Authors: Geoffrey Household
Tags: #Thriller & Suspense
‘Don’t care if he does. I’m on the way to have a piss. Some of ’em never waste it indoors. Good for the trees. May be right. Very sensible, some of their beliefs!’
I told him that he would have to take some gold trinkets as well as the cauldron to make the burglary appear convincing.
‘Yes, bothers me how we’re going to put them back,’ he said.
‘We don’t put them or the cauldron back till we have a quiet interview with him. He’ll talk, all right. Just seeing me alive will be enough to break him down.’
‘Suppose he really did make the bowl?’
‘Well if he did and has been buying gold on the market all along, we’ll be left with the problem of how the hell he makes enough profit to keep Broom Lodge running.’

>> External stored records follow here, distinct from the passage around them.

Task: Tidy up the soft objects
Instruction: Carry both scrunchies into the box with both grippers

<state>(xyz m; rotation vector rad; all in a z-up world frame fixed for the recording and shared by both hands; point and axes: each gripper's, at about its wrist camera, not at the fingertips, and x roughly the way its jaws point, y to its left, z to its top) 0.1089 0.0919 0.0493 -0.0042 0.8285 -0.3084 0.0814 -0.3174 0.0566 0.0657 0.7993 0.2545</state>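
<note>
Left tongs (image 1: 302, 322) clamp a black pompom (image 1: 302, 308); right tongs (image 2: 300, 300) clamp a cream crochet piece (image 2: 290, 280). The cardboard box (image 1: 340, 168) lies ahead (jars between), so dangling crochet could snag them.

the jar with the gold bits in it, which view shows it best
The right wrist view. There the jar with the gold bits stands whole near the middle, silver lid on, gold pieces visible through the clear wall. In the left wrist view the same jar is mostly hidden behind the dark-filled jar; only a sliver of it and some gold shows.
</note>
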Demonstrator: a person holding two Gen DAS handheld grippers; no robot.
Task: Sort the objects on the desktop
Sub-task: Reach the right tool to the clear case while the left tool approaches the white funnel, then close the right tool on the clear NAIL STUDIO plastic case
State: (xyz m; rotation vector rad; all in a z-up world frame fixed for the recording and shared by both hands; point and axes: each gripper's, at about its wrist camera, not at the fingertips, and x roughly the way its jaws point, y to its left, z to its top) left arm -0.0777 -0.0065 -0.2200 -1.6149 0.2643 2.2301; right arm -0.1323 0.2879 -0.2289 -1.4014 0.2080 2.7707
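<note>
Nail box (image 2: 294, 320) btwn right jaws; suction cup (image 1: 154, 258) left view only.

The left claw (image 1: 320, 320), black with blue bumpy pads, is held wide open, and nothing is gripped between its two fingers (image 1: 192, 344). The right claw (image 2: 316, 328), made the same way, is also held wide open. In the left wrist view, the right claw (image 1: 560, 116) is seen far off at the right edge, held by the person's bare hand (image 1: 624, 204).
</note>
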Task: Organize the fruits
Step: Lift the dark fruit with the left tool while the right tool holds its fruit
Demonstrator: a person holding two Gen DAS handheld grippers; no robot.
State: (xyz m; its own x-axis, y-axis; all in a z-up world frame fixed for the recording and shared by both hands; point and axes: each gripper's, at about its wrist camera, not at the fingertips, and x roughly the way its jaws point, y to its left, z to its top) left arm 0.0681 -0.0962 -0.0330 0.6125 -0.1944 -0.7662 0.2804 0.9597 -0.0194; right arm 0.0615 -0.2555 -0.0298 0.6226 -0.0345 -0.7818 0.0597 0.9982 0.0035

For the major’s sake I hoped the burglary would succeed, but what excited me far more was that Marrin had loaded his diving kit into his van. I no longer had to keep an eye indefinitely on Bullo for him to appear, and then – if my patience lasted – to watch all night for his return.
I pointed out to the major that I could not take the cauldron up to London straightaway and that he would have to hide it for at least twenty-four hours while I rested – if that was necessary – and arranged the next move. I asked him to drive to Gloucester at once and to buy me a pair of fins at the best sports shop. Then he was to meet me at our usual place outside Drybrook at about quarter past nine and take me to Bullo, where Marrin kept his boat.
‘Didn’t know he had one!’
‘Well, he does. And wherever he goes he’ll have to wait for the turn of the tide to get back to Bullo; so you’ll have all night for the burglary and can take your time.’
All went according to plan. When he met me at Drybrook I curled up on the floor of the car, inconspicuous under the rug and the life jacket and slid out at the little lane to Bullo. Denzil was to drive on up-river and then make a detour to Broom Lodge so that there would be no chance of Marrin passing him on the road and recognising his car.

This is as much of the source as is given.